Men Should Address Hearing Loss to Stay Active and Remain Professionally Engaged
WASHINGTON – Hearing health affects a man’s lifestyle, and if he wants to stay active, feel younger, and remain socially and professionally engaged, he should address any hearing loss he may be experiencing. This is the overriding message that the Better Hearing Institute (BHI) is delivering to men around the country in support of National Men’s Health Week, which leads up to and includes Father’s Day. This year, National Men’s Health Week runs from June 10 through June 16.
To help men address their hearing health and determine if they need a comprehensive hearing test by a hearing healthcare professional, BHI is offering the free, quick, and confidential online BHI Hearing Check at www.hearingcheck.org.
Studies show that men who address their hearing loss—with the use of hearing aids or other appropriate treatment and accommodations—most often improve their quality of life because it helps them maintain a more engaged, active lifestyle at both work and home. Fortunately, the vast majority of people with hearing loss can benefit from hearing aids.
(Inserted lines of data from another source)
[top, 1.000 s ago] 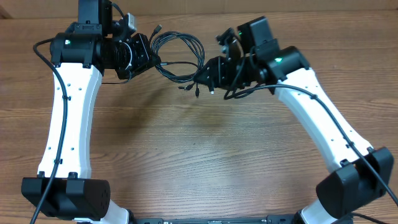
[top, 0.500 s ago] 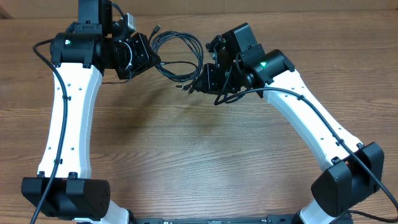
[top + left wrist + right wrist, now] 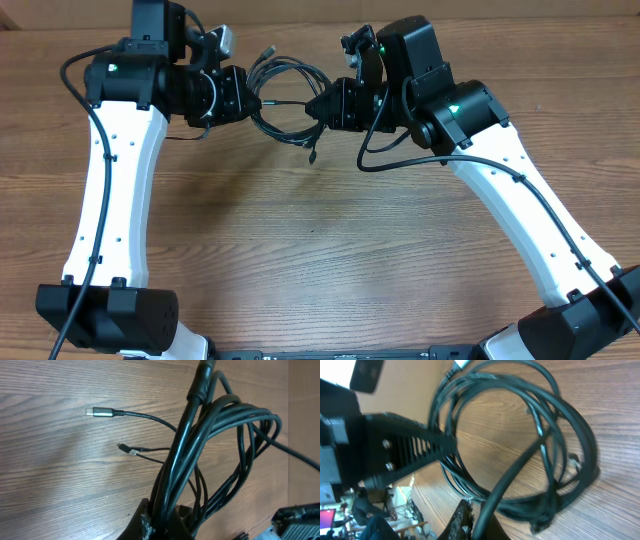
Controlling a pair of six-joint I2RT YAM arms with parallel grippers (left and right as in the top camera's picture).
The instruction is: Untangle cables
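Note:
A tangled bundle of thin black cables [image 3: 290, 92] hangs between my two grippers above the wooden table. My left gripper [image 3: 243, 98] is shut on the bundle's left side; in the left wrist view the cords [image 3: 210, 445] run up out of the closed jaws, and a silvery-tipped plug [image 3: 96, 411] and a small plug [image 3: 124, 449] trail over the wood. My right gripper [image 3: 322, 108] is shut on a cord on the right side; in the right wrist view the coiled loops [image 3: 535, 435] spread out from the jaws. A loose end [image 3: 312, 152] dangles below.
The wooden table [image 3: 320, 250] spreads below the arms. Thicker black robot wires [image 3: 400, 155] run along both white arms. The left arm's black body [image 3: 395, 452] shows in the right wrist view, close to the loops.
The right gripper has lifted and moved up and slightly right with its cord. The bundle has risen and stretched between the grippers. The left gripper has shifted a little to the right.

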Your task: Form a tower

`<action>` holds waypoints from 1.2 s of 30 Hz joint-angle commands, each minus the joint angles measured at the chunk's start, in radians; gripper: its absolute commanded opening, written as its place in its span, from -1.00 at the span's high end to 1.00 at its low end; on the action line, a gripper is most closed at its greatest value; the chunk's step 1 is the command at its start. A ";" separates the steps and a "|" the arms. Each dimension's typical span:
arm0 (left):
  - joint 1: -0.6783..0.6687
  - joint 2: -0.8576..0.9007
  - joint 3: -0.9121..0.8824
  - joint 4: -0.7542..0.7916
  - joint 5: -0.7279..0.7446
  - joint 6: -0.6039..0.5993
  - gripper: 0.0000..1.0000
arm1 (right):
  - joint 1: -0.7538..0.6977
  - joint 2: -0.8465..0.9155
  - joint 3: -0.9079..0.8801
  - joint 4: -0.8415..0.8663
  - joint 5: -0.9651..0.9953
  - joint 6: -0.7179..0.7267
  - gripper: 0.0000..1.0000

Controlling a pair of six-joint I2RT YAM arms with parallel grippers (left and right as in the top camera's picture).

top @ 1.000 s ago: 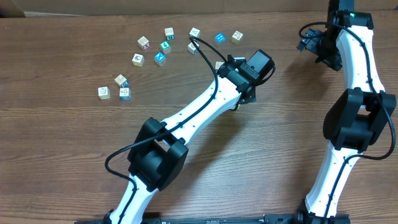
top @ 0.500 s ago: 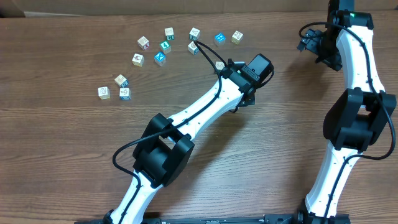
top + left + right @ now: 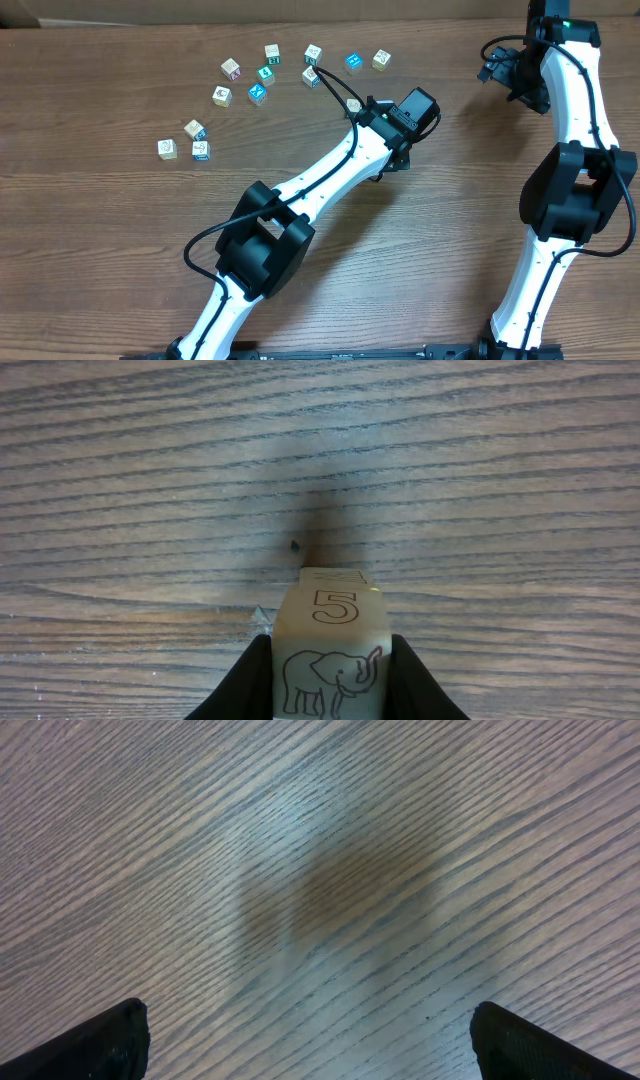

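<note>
cubes lie loose at far left, none visibly stacked. left gripper is clamped on elephant cube over table. right gripper stands apart, empty. tower is not visible anywhere; task judged at first cube, with all stacking left.

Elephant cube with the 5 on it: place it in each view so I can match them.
Overhead: not visible, hidden beneath the left claw.
Left wrist: elephant cube at bottom centre, clamped between the claw's fingers.
Right wrist: not in it; only the open right claw over wood.
Shared landmark: the wood-grain table.
</note>
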 commanded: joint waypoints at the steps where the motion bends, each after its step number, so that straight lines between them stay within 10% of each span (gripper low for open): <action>1: -0.007 0.019 -0.005 0.005 -0.021 0.007 0.82 | -0.006 -0.018 0.012 0.005 0.003 0.004 -1.00; 36: -0.005 0.034 -0.003 0.011 -0.021 0.087 0.60 | -0.006 -0.018 0.012 0.005 0.003 0.004 -1.00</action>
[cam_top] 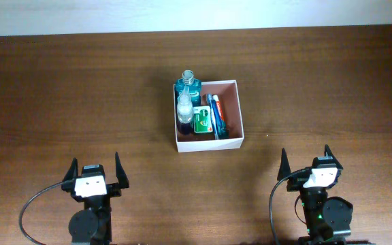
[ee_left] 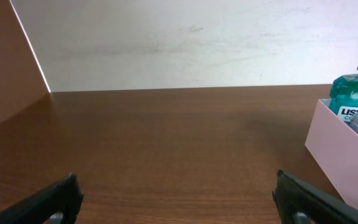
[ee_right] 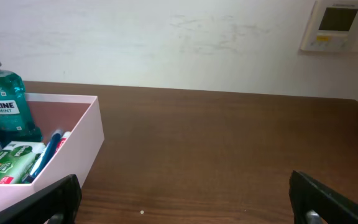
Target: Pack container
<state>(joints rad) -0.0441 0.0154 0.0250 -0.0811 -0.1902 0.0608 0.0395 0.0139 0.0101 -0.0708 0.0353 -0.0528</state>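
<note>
The container (cam_top: 231,141), a square white-walled box with a reddish-brown inside, sits mid-table. Inside it stand a teal mouthwash bottle (cam_top: 188,86) and a small clear bottle (cam_top: 184,109), with a green packet (cam_top: 201,121) and a blue toothbrush (cam_top: 215,117) lying beside them. In the left wrist view the container's wall (ee_left: 340,149) is at the right edge; in the right wrist view the container's wall (ee_right: 82,149) is at the left. My left gripper (cam_top: 95,167) and right gripper (cam_top: 305,158) stand open and empty near the table's front edge, well short of the container.
A white wall runs along the far table edge. A wall-mounted thermostat panel (ee_right: 334,25) shows at the upper right of the right wrist view. Bare brown wood surrounds the container.
</note>
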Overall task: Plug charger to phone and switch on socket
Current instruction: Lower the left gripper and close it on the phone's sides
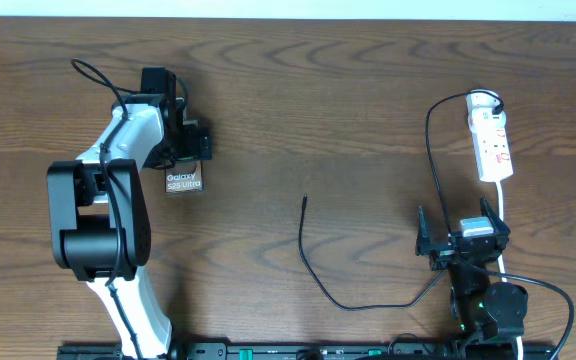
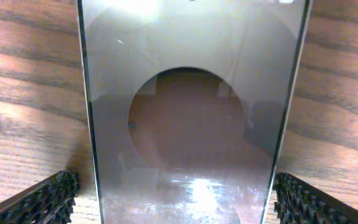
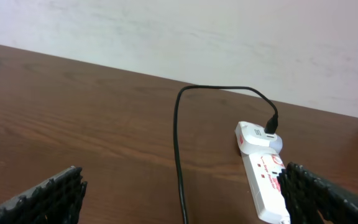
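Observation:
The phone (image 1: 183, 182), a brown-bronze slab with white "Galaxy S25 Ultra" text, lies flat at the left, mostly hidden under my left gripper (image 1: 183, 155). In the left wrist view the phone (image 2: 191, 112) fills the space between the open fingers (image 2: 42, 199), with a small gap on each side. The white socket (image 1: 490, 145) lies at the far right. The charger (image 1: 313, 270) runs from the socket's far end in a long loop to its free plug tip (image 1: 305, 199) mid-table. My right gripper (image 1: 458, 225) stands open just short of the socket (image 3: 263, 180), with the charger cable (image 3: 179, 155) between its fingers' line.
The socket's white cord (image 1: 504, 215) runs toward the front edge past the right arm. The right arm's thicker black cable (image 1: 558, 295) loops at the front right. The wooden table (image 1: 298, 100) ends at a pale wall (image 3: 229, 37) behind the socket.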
In fact, eight out of ten hearing aid users say they’re satisfied with the changes that have occurred in their lives specifically due to their hearing aids.
For decades, research has shown an association between unaddressed hearing loss and a whole range of physical, mental, and emotional conditions—from depression, anxiety, and strained relationships to cognitive decline, difficulty learning new tasks, and even falling. A national BHI study, in fact, uncovered income loss as an under-recognized consequence of leaving hearing loss unaddressed. People with untreated hearing loss, the study found, lose as much as $30,000 in income annually, depending on their degree of hearing loss. But the use of hearing aids was found to reduce the risk of income loss dramatically—by 90 to 100 percent for those with milder hearing loss, and from 65 to 77 percent for those whose hearing loss was severe to moderate. The study also found that people with severe hearing loss who do use hearing aids are twice as likely to be employed as their peers who do not use them.